In the previous chapter we looked at clustering, which provides a tool for analyzing data without any prior knowledge of the underlying structure. As we mentioned before, this is an example of “unsupervised” learning. This chapter deals with supervised learning, in which we are able to use pre-classified data to construct a model by which to classify more datapoints. In this way, we will use existing, known structure to develop rules for identifying and grouping further information.
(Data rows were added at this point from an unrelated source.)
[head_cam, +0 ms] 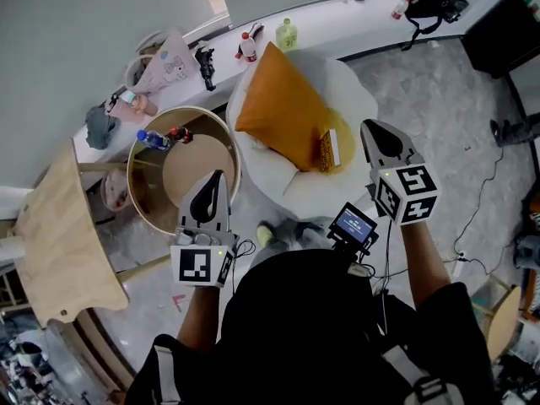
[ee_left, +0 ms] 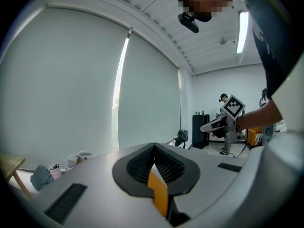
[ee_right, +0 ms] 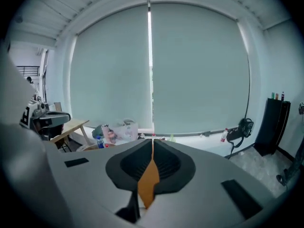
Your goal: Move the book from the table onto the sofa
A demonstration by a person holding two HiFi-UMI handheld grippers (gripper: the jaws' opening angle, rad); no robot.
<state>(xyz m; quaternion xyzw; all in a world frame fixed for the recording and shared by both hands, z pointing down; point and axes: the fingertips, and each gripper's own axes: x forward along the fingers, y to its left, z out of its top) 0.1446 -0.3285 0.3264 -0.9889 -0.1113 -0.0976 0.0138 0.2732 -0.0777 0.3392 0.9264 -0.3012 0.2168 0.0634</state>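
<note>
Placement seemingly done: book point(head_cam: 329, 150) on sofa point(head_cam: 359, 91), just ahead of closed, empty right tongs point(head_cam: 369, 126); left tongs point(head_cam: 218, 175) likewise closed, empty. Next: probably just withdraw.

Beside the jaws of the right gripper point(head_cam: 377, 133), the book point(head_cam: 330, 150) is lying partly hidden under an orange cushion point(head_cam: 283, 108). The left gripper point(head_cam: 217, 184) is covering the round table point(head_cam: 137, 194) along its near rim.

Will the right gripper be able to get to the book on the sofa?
Probably yes: the book lies uncovered beside the orange cushion, nothing between it and the right gripper, though its jaws are shut.
</note>
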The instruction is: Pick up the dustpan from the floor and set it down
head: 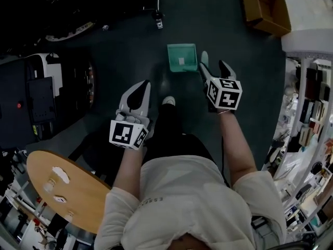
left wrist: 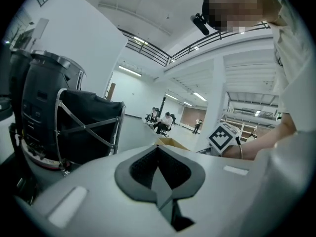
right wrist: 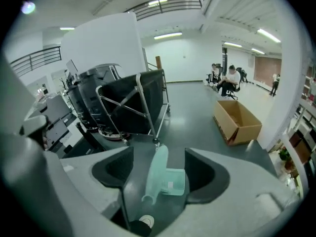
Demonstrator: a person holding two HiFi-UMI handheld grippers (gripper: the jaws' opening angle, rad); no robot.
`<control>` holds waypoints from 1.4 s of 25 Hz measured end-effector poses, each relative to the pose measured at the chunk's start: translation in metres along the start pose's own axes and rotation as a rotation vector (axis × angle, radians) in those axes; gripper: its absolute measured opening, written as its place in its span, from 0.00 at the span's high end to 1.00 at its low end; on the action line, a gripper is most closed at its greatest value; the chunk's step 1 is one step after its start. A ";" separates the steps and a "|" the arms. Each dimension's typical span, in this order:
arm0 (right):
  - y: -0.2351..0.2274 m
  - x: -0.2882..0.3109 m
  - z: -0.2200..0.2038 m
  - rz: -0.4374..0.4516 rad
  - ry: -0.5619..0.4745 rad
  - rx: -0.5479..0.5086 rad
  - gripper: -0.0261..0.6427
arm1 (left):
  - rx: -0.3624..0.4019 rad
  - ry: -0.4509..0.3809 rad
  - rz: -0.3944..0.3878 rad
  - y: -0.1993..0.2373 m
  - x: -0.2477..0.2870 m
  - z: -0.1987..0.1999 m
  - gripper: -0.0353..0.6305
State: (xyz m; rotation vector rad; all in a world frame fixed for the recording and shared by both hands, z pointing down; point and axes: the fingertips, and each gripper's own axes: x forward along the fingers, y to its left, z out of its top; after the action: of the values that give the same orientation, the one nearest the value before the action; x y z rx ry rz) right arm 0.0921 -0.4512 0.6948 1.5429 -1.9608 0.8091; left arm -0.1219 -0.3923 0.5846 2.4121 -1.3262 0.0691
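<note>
A teal dustpan (head: pixel 182 58) rests on the dark floor ahead of me, its pale handle (head: pixel 204 58) rising at its right side. My right gripper (head: pixel 213 66) hovers just on my side of that handle, open. In the right gripper view the handle (right wrist: pixel 156 172) and the pan (right wrist: pixel 174 181) lie between the two spread dark pads (right wrist: pixel 112 168), which do not touch them. My left gripper (head: pixel 140 90) hangs lower left of the dustpan, apart from it, shut with nothing in it. In the left gripper view its dark pads (left wrist: pixel 160 169) meet, pointing out across the room.
A cardboard box (head: pixel 265 7) lies on the floor at far right. A black wire-framed cart (right wrist: pixel 133 102) and dark machine (head: pixel 41 92) stand left. A round wooden table (head: pixel 62 189) is at my lower left, cluttered shelves (head: pixel 312 119) to my right. My shoe (head: pixel 168 101) is below the dustpan.
</note>
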 end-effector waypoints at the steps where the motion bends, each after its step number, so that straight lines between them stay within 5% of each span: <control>1: 0.005 -0.020 0.009 0.018 -0.041 -0.008 0.50 | 0.005 -0.008 0.000 -0.006 -0.005 0.008 0.92; 3: 0.012 -0.067 0.028 0.028 -0.135 -0.034 0.60 | 0.030 -0.025 -0.003 -0.022 -0.015 0.029 0.92; 5: 0.012 -0.115 0.047 -0.003 -0.226 -0.052 0.91 | 0.066 -0.050 -0.016 -0.043 -0.025 0.058 0.92; 6: 0.012 -0.140 0.053 -0.011 -0.262 -0.050 0.97 | 0.081 -0.062 -0.023 -0.055 -0.031 0.074 0.92; 14: 0.029 -0.313 0.060 0.064 -0.446 -0.138 0.97 | 0.175 -0.162 -0.097 -0.176 -0.115 0.149 0.92; 23: 0.047 -0.433 -0.008 0.144 -0.537 -0.180 0.97 | 0.183 -0.220 -0.021 -0.261 -0.227 0.122 0.92; 35: 0.090 -0.522 -0.114 0.138 -0.503 -0.184 0.97 | 0.210 -0.226 -0.123 -0.324 -0.334 0.069 0.92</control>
State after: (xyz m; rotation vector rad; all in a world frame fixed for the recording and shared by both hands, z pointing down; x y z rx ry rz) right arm 0.1237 -0.0037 0.3911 1.6226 -2.4402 0.2889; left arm -0.0499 0.0062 0.3458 2.7417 -1.3187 -0.1060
There are two ways to do classification. The two ways are analogous to the two ways in which we perform motif discovery: HMM, which is a generative model that allows us to actually describe the probability of a particular designation being valid, and CRF, which is a discriminative method that allows us to distinguish between objects in a specific context. There is a dichotomy between generative and discriminative approaches. We will use a Bayesian approach to classify mitochondrial proteins, and SVM to classify tumor samples.
In this lecture we will look at two new algorithms: a generative classifier, Nave Bayes, and a discriminative classifier, Support Vector Machines (SVMs). We will discuss biological applications of each of these models, specifically in the use of Nave Bayes classifiers to predict mitochondrial proteins across the genome and the use of SVMs for the classification of cancer based on gene expression monitoring by DNA microarrays. The salient features of both techniques and caveats of using each technique will also be discussed.
Like with clustering, classification (and more generally supervised learning) arose from efforts in Artificial Intelligence and Machine Learning. Furthermore, much of the motivating infrastructure for classification had already been developed by probability theorists prior to the advent of either AI or ML.